“If you’re including me, you’re barking up the wrong tree,” she said.
“What’s unusual about you, dear,” Mister Baron said cattily.
“How much?” the white cop asked.
Mister Baron hesitated, appraising the cop. “Five hundred,” he offered tentatively.
“Well, what about the old lady, if she ain’t dead,” Sassafras put in. “What you going to give her?”
“Let her lump it,” Mister Baron said brutally.
“Put these two squares in the car,” the white cop said.
One of the colored cops took Sassafras by the arm and steered her to the Buick.
Roman went docilely, still holding his hands shoulder-high. He looked like a joker who’s bet his fortune on a sure thing and lost.
The cop hadn’t troubled to search him. He didn’t search him now. “Get in the back,” he ordered.
Roman began to plead. “If you-all will give me just one more chance-”
The cop cut him off. “I ain’t your mammy.”
Roman got in and sat dejectedly, shoulders drooping, head so bowed his chin rested on his chest. Sassafras came in from the other side. She took one look at him and burst out crying.
The cops ignored them and turned toward Mister Baron who stood confronting the white cop in the beam from the Cadillac’s lamps.

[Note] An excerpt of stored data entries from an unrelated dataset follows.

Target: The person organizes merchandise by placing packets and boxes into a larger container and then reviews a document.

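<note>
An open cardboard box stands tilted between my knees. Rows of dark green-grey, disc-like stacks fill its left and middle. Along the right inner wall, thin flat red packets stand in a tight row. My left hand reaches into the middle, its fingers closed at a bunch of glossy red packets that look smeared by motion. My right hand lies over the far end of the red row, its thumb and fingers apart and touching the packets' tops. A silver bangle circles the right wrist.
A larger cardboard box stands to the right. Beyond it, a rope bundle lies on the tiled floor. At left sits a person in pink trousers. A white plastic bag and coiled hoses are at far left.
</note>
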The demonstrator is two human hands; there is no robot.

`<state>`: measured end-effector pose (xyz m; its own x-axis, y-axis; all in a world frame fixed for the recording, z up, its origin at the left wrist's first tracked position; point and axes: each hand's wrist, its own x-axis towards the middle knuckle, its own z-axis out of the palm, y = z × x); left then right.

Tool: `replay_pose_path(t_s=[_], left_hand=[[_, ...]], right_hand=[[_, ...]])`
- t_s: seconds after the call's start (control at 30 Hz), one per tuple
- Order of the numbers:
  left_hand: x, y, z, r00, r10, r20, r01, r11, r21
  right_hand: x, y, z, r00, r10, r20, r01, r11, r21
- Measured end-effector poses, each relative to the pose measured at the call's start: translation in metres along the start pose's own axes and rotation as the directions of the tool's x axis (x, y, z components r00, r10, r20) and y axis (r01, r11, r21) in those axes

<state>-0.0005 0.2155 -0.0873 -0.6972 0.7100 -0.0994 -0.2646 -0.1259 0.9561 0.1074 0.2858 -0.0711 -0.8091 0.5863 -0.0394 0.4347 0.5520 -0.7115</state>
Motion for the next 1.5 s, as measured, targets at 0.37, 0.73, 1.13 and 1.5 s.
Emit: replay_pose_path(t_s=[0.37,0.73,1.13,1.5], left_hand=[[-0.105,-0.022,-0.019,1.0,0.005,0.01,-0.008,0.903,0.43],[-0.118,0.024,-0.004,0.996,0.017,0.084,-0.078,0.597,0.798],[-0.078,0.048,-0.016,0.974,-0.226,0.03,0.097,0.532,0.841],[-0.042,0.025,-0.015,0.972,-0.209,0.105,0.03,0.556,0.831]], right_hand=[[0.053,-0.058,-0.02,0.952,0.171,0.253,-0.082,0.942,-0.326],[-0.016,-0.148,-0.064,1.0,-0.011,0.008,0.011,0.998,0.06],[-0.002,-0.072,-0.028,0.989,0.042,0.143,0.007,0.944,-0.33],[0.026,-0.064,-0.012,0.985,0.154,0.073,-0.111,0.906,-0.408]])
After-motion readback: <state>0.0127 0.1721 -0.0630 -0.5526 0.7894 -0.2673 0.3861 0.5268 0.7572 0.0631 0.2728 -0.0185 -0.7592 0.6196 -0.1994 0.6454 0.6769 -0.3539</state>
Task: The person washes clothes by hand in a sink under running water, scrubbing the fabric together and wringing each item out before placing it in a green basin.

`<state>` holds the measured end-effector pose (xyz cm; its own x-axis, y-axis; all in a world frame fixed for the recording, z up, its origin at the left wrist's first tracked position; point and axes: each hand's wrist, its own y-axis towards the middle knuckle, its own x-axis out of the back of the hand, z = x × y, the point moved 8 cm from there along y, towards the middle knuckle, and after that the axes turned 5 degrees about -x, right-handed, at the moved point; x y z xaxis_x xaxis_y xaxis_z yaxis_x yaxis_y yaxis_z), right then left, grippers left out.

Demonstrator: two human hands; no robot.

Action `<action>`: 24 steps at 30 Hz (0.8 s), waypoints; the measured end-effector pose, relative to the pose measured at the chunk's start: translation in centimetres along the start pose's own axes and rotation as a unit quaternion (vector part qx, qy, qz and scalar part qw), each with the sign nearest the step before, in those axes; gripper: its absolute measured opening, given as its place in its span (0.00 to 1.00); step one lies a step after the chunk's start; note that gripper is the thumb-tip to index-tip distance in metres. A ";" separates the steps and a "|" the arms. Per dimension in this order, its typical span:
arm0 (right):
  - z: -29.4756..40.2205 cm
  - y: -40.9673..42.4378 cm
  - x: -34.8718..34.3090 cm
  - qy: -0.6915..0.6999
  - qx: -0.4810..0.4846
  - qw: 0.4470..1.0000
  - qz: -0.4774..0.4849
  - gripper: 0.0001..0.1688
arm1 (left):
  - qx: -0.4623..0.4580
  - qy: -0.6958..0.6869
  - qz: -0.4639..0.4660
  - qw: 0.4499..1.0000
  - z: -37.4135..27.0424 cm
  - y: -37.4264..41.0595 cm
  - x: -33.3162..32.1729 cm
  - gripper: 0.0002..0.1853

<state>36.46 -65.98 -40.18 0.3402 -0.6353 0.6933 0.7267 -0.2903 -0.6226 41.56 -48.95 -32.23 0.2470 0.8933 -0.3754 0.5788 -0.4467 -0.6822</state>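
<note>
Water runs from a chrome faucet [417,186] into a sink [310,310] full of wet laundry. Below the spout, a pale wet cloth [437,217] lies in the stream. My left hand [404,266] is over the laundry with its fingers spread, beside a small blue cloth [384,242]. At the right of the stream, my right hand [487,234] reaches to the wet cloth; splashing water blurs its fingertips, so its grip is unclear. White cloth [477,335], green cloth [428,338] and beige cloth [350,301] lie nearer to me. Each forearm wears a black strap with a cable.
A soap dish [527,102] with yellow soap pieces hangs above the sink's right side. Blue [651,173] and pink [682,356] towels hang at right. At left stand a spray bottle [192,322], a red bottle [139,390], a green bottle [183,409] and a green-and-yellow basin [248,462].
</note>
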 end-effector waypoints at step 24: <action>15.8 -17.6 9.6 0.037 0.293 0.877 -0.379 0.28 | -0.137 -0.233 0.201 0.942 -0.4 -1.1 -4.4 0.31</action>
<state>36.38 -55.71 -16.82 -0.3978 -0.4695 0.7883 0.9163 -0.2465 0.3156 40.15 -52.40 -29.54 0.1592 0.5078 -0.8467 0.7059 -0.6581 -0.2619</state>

“Douse those lights,” the white cop said.
A colored cop walked over and turned off the lights.
The white cop cased the street. On the south side, old-fashioned residences with high stone steps, which had been converted into rooming houses or cut up into kitchenettes, were squeezed between apartment houses built for the overflowing white population in the 1920’s, all taken over now by Ham’s and Hagar’s children.